ISRO has announced a bold plan to manufacture its own semiconductor chips right here in India—within the next four years. This is not a small thing. This is India saying: "We will not just launch rockets. We will also build the brains inside those rockets."

What exactly is a semiconductor chip?

Think of a semiconductor chip as the brain of any electronic device. Just like our brain controls everything our body does, these tiny chips control everything a satellite or spacecraft does—where it goes, what data it collects, and how it communicates back to Earth. Without these chips, a satellite is just a useless metal box floating in space.

"The challenge is that chips used in space missions are not ordinary chips. They have to survive rocket launches with extreme vibrations, temperatures that go from burning hot to freezing cold within minutes, and constant radiation from the sun and cosmos that would destroy a normal chip within hours. These are called space-grade chips, and making them is a highly skilled job," explained space analyst Girish Linganna. 

ISRO's progress so far

The ISRO's Semiconductor Laboratory (SCL) is located in Chandigarh. This facility has already created a chip called the Vikram 32-bit processor, formally introduced to the world during Semicon India 2025 in New Delhi by Union IT Minister Ashwini Vaishnaw.

The Vikram processor is designed specifically to handle the brutal conditions of space, and has been tested and proven to survive what ordinary chips cannot.

This is a proud achievement because India did not buy this chip from America, Japan, or South Korea—it was designed, built, and tested, right here at home.

This chip-making effort is part of a much larger national mission. The Government of India has set aside Rs 76,000 crore under the Semicon India Mission. The goal is to build chip manufacturing plants and chip design centres all across the country, reduce India's dependence on imported chips, and eventually turn India into a global hub for semiconductor production.

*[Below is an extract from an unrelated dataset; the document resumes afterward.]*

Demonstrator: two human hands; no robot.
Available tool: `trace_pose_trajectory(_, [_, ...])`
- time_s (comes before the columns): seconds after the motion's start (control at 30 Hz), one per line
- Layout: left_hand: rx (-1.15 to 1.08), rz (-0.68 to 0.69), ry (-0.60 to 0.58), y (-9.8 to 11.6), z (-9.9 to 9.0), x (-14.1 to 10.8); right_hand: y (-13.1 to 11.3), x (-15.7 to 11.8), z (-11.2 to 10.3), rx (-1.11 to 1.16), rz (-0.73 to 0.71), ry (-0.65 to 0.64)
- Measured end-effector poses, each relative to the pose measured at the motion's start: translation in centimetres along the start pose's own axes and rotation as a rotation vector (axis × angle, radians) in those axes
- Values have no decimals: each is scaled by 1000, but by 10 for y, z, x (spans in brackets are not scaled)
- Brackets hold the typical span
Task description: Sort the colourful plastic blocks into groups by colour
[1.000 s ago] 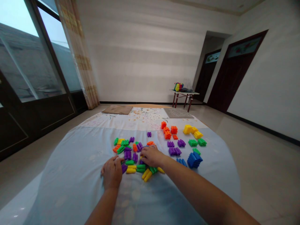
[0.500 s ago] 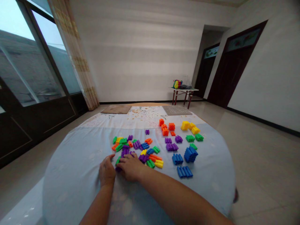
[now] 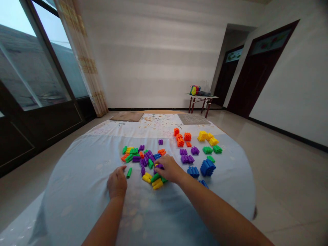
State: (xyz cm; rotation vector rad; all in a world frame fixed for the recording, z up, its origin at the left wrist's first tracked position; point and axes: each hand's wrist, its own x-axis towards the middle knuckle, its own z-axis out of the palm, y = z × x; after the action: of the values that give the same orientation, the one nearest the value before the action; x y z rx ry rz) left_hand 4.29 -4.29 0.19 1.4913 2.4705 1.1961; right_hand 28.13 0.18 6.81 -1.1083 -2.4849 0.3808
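Note:
My right hand [image 3: 170,168] reaches into the mixed pile of plastic building blocks, its fingers closed around a purple building block [image 3: 159,166]. Below those fingers lie a green block [image 3: 155,177] and a yellow block [image 3: 157,184]. Another yellow block [image 3: 147,177] is a little to the left, and purple blocks [image 3: 144,161] cluster behind. My left hand [image 3: 117,181] rests on the cloth with its fingers loosely apart and nothing visible in them. Just right of it, a single green block [image 3: 129,173] lies on the cloth.
Right of the pile stand colour groups: orange blocks [image 3: 180,140], yellow blocks [image 3: 202,136], green blocks [image 3: 207,150], purple blocks [image 3: 187,159] and blue blocks [image 3: 207,167]. A cloth [image 3: 84,191] covers the round table. Two flat mats, one brown [image 3: 127,116], lie at its far edge.
My right hand has moved right, from the near left of the pile to the blocks at its right. Blocks there have shifted, and the green block beside my left hand is uncovered.

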Motion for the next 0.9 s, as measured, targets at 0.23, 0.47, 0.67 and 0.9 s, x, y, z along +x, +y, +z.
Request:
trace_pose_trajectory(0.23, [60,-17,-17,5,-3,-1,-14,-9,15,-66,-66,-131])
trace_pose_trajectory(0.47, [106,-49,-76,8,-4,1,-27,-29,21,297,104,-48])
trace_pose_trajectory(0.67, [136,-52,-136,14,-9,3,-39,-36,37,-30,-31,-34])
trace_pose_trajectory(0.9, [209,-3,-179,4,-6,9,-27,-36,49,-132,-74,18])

The government's official target is to become what they call a "full-stack semiconductor nation". This means India wants to design, manufacture, and use its own chips for broadband internet, defence systems, smart electricity meters, space technology, and much more. Everything. End-to-end. Made in India.

IIT Madras is also doing its part

ISRO is not working alone. IIT Madras has been developing advanced processors under a project called SHAKTI. These processors are built on something called the RISC-V design: a free and open-source blueprint for making chips that any country or company can use without paying licence fees to foreign companies. Think of RISC-V as a recipe that the whole world can cook from, without asking for anyone's permission.

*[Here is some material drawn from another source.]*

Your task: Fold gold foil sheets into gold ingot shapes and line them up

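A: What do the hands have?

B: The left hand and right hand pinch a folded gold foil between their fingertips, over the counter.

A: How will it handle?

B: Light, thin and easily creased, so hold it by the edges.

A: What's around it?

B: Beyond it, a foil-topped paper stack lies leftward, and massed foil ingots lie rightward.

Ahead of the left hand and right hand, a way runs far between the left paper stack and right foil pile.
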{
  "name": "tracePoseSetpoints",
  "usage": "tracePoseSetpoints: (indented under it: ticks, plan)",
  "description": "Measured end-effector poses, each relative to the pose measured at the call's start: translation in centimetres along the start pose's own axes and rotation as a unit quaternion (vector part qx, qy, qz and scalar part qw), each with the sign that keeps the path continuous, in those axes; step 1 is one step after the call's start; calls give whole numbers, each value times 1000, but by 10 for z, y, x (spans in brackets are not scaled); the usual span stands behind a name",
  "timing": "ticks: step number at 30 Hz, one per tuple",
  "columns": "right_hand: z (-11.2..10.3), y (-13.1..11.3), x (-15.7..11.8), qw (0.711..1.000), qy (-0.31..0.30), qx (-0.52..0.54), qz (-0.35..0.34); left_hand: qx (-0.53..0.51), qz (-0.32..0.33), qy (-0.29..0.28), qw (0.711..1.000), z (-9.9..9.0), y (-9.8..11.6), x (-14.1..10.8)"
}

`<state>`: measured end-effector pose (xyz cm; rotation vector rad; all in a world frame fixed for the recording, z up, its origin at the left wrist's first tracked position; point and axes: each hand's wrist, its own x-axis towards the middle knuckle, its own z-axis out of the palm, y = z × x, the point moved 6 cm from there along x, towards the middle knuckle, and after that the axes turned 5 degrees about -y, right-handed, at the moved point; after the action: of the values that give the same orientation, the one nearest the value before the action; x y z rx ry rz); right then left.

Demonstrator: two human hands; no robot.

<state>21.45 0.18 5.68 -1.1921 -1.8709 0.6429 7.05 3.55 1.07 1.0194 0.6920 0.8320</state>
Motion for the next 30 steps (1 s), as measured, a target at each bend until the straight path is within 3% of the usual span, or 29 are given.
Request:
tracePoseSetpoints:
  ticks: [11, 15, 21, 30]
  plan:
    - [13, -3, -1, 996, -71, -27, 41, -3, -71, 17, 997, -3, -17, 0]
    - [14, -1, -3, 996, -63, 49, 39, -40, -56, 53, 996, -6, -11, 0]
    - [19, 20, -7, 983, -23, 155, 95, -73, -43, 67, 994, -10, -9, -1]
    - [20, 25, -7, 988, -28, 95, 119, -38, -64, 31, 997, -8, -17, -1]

ISRO and IIT Madras have already worked together to test aerospace-grade processors built on this RISC-V design. This kind of teamwork between a space agency and an engineering institution is exactly what India needs to build a strong, homegrown technology ecosystem.

How will this help future missions?

The benefits are very real and very direct.

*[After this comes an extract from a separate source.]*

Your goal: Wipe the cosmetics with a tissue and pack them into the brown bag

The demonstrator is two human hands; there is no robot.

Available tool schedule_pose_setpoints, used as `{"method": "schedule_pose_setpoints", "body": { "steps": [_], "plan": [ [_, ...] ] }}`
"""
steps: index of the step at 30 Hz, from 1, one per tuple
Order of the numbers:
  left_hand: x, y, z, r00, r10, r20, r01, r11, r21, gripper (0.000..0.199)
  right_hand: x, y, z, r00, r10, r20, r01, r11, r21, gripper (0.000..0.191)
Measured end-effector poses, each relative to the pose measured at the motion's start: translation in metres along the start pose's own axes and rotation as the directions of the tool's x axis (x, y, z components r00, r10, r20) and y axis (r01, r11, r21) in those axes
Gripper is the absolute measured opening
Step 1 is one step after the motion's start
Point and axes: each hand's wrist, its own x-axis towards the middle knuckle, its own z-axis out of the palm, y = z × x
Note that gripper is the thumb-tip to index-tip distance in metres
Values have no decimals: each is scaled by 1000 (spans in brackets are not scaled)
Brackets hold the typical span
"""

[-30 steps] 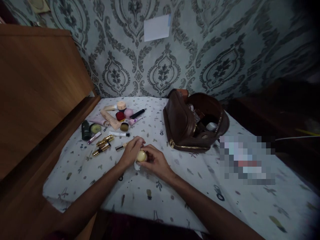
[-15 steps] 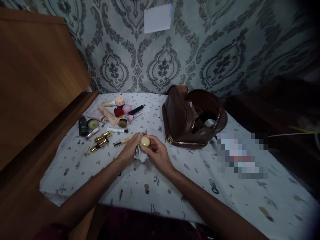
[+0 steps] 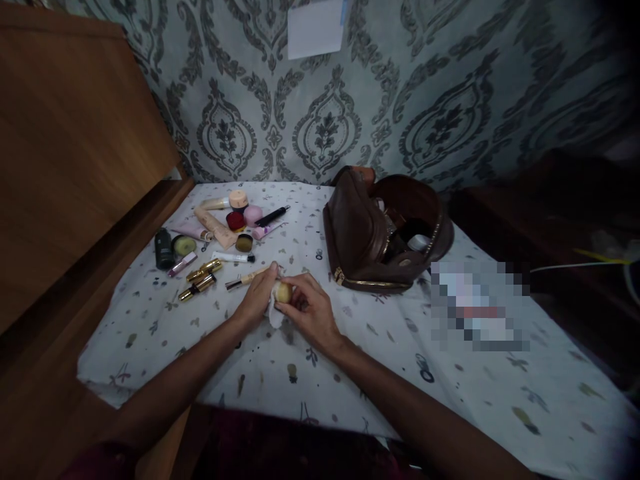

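Observation:
My right hand pinches a small round yellowish container between thumb and fingers; its exact kind is unclear. A white wipe or tissue is closed in my left hand and lies against the container's left side. Both hands meet over the front middle of the table. Just left of them is a slim tube with a dark cap. Two gold lipstick tubes and a white tube with a black end lie beyond it.
An open brown leather bag stands at the right, with things inside. Several cosmetics, among them a dark green bottle and a pink sponge, lie at the back left. A wooden cabinet borders the left; a patterned wall rises behind.
The round container has turned in my fingers, from its flat face showing to a more sideways tilt. Both hands have shifted slightly left, and the white wipe hangs lower.

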Motion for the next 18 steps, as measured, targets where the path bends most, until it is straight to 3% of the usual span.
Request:
{"method": "schedule_pose_setpoints", "body": {
  "steps": [5,9,11,15,18],
  "plan": [
    [-2,8,0,993,-99,-71,92,991,-96,55,-1,-4,1,999,11,47,-17,993,120,33],
    [0,6,-2,988,-132,76,145,972,-187,53,-1,-4,2,998,18,66,-29,985,170,34],
    [1,5,-1,986,-139,90,155,965,-212,51,-1,-3,2,999,16,52,-25,984,178,34],
    [0,6,3,989,-147,7,146,971,-189,50,-1,-1,1,999,50,-16,-48,993,108,36],
    [-3,9,2,993,-28,116,33,998,-46,50,0,0,0,996,72,-59,-69,996,51,37]
  ]
}}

"When ISRO makes its own chips, it does not have to wait for another country to approve the sale. It does not have to worry about global chip shortages caused by wars, pandemics, or political tensions—all of which have disrupted supply chains in recent years. It can also customise the chip exactly the way a mission needs it—faster, stronger, more radiation-proof," remarked Linganna.

For future missions like Gaganyaan, India's first crewed spaceflight, having a homegrown space-grade processor is not just a matter of pride, but also a matter of safety. The lives of astronauts sitting inside that spacecraft will depend on the reliability of every chip on board.

Beyond space, this semiconductor push is expected to create thousands of high-skilled jobs, attract global investors, and position India as a serious player in the global technology market. Chips are the foundation of the modern world and India is finally building that foundation for itself.